* _Assignment_
Go through the listing below and output exactly the line with "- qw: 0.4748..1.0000", the line with "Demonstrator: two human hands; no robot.", and each line between; omit the rest.

(Beginning of Data to examine)

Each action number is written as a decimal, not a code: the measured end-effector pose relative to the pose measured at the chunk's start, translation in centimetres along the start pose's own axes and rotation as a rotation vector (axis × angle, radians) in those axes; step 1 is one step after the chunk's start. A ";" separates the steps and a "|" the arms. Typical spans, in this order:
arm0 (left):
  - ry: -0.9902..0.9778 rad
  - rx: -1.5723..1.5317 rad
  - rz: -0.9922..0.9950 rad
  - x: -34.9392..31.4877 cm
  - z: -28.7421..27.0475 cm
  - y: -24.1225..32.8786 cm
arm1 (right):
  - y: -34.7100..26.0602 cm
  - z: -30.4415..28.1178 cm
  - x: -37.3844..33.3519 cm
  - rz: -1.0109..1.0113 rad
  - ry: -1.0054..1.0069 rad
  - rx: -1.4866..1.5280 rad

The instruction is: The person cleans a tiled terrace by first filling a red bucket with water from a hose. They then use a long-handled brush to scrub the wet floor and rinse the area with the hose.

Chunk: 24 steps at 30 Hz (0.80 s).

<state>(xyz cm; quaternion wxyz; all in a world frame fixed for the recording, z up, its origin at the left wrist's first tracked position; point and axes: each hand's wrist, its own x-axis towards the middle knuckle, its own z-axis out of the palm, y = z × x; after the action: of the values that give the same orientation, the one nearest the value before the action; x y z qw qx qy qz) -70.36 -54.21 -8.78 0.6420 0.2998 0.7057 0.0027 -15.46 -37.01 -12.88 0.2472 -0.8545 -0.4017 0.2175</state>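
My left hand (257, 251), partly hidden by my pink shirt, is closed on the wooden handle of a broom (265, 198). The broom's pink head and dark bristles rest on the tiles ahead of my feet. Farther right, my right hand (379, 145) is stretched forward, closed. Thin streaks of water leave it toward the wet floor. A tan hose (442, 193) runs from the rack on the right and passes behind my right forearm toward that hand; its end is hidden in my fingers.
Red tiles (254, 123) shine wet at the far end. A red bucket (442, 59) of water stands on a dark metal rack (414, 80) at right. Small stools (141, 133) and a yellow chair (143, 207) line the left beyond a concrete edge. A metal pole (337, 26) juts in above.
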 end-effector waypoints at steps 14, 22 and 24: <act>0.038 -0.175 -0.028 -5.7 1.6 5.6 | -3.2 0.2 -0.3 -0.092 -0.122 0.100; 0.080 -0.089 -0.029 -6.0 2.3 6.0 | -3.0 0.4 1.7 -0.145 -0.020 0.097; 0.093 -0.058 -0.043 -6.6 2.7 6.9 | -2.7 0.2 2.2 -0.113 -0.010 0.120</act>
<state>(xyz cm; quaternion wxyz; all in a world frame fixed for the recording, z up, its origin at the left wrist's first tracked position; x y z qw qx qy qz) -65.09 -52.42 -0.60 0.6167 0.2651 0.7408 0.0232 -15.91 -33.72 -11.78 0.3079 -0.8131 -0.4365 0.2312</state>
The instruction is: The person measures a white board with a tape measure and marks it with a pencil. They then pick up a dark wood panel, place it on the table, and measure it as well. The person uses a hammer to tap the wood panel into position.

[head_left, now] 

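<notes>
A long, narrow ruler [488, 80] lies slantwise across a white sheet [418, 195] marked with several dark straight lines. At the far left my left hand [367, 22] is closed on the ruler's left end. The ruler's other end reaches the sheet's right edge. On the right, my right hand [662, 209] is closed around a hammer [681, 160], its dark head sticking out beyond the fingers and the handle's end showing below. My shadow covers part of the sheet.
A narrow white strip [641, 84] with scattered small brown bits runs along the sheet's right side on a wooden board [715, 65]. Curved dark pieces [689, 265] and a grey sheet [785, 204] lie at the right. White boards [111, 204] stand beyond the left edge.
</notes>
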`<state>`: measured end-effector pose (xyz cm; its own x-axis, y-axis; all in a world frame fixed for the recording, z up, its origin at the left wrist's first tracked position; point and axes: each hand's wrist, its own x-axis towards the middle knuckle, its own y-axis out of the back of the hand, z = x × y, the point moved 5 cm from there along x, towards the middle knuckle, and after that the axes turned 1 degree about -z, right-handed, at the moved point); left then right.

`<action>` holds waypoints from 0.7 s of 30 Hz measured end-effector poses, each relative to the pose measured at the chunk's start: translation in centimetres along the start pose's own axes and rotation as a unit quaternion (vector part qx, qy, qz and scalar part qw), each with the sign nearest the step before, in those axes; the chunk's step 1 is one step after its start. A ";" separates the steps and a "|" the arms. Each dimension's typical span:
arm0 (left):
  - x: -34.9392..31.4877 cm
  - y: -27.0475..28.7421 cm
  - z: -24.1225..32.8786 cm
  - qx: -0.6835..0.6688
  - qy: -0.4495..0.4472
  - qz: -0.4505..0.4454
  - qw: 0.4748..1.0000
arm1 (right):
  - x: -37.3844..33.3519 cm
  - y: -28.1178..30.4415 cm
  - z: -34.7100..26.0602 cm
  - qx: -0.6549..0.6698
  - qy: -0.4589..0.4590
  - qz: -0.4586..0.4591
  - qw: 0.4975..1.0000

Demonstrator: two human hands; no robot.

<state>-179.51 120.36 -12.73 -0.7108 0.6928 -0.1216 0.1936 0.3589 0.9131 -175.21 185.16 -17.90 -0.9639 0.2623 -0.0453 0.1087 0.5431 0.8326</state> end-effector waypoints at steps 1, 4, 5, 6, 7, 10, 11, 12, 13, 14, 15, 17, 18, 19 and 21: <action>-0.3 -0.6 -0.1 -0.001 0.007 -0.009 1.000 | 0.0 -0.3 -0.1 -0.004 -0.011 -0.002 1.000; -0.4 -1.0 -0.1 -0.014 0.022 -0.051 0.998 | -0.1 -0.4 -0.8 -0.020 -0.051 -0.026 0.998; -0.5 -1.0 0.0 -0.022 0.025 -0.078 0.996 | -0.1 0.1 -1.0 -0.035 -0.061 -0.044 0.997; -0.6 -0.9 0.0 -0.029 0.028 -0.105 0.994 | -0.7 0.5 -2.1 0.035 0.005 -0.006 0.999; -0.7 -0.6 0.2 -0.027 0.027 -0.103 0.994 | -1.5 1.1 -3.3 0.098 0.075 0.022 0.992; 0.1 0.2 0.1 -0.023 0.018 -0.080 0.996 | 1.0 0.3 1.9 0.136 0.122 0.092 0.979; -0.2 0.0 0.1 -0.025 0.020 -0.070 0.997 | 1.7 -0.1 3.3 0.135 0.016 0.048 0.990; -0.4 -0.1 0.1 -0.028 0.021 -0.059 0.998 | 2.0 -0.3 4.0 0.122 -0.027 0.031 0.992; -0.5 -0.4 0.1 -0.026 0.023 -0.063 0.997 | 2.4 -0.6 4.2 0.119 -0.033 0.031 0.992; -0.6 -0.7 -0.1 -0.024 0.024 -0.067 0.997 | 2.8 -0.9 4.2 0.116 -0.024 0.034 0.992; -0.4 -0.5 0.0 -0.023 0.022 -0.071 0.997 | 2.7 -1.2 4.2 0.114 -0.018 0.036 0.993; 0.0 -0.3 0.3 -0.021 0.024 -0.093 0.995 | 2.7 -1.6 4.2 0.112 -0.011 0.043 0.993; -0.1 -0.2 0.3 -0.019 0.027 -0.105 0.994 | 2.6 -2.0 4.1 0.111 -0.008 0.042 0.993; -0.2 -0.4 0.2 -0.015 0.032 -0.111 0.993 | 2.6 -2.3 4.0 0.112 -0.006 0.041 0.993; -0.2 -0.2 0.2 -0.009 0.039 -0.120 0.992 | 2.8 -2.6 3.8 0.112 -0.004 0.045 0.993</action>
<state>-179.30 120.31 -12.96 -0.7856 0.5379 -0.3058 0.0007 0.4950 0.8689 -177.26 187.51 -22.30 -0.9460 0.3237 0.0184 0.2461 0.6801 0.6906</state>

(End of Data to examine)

* _Answer space_
  - qw: 0.4748..1.0000
arm1 (right):
  - x: -37.3844..33.3519 cm
  - y: -28.1178..30.4415 cm
  - z: -34.7100..26.0602 cm
  - qx: -0.6549..0.6698
  - qy: -0.4589..0.4590
  - qz: -0.4586..0.4591
  - qw: 0.4975..1.0000

Demonstrator: two human hands; no robot.

Nothing remains to be added to the exercise.